▶ [What you will do] Give the lines again exactly as they appear below, from the line with "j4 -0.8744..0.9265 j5" to the line with "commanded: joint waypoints", both included, and only those lines. Leave every picture out.
▽
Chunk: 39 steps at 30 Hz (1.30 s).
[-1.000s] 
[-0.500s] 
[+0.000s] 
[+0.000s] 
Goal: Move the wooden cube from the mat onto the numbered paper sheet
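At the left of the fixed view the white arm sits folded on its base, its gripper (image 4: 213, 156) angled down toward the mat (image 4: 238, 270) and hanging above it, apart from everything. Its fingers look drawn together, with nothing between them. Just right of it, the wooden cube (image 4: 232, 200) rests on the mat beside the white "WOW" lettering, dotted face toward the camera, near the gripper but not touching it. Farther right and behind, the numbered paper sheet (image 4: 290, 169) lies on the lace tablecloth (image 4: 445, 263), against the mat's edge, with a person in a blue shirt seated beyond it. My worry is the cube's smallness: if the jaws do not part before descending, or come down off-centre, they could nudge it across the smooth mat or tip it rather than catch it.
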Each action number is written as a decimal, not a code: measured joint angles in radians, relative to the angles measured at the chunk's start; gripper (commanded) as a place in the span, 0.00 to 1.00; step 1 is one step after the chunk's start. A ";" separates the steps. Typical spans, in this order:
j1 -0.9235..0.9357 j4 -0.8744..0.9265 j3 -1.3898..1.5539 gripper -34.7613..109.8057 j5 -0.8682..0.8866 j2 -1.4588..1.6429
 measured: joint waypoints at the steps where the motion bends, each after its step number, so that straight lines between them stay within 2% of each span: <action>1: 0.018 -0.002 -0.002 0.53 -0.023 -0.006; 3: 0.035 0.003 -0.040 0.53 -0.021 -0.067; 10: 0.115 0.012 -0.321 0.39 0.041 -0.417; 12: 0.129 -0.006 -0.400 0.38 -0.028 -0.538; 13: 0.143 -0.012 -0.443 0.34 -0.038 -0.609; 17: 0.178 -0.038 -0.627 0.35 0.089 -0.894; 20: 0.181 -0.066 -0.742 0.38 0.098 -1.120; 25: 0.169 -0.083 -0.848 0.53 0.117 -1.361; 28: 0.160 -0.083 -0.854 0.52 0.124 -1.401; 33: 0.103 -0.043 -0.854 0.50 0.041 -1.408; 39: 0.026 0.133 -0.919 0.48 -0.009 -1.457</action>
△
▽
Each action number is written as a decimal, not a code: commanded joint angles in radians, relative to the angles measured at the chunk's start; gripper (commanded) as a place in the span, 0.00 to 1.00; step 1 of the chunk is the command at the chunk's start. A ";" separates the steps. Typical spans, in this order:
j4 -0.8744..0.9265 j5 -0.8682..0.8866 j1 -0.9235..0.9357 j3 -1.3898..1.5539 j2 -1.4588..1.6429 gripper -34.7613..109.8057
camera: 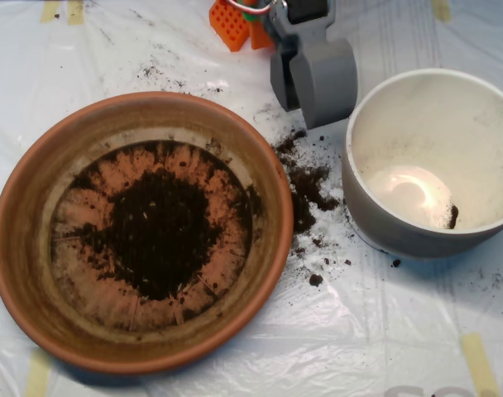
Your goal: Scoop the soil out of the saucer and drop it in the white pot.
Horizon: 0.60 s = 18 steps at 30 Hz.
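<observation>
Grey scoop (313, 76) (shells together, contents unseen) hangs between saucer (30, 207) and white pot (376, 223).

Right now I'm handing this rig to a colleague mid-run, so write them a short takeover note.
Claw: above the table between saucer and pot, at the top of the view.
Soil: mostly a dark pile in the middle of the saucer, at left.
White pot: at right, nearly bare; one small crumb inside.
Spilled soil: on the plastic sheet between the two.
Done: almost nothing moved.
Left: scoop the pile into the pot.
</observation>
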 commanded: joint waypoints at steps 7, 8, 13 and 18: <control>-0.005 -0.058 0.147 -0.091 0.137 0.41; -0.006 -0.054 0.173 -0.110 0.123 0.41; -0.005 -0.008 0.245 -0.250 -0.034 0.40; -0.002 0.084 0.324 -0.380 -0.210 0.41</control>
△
▶ [Exercise solution]
j4 -0.8744..0.9265 j5 -0.8682..0.8866 j1 -0.9235..0.9357 j3 -1.3898..1.5539 j2 -1.4588..1.6429 gripper -34.7613..109.8057
camera: 
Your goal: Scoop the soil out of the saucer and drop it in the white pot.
Horizon: 0.60 s = 18 steps at 30 Hz.
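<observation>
Grey scoop (313, 76) (shells together, contents unseen) hangs between saucer (30, 207) and white pot (376, 223).

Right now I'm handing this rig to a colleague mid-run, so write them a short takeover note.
Claw: above the table between saucer and pot, at the top of the view.
Soil: mostly a dark pile in the middle of the saucer, at left.
White pot: at right, nearly bare; one small crumb inside.
Spilled soil: on the plastic sheet between the two.
Done: almost nothing moved.
Left: scoop the pile into the pot.
</observation>
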 commanded: joint waypoints at steps 7, 8, 13 and 18: <control>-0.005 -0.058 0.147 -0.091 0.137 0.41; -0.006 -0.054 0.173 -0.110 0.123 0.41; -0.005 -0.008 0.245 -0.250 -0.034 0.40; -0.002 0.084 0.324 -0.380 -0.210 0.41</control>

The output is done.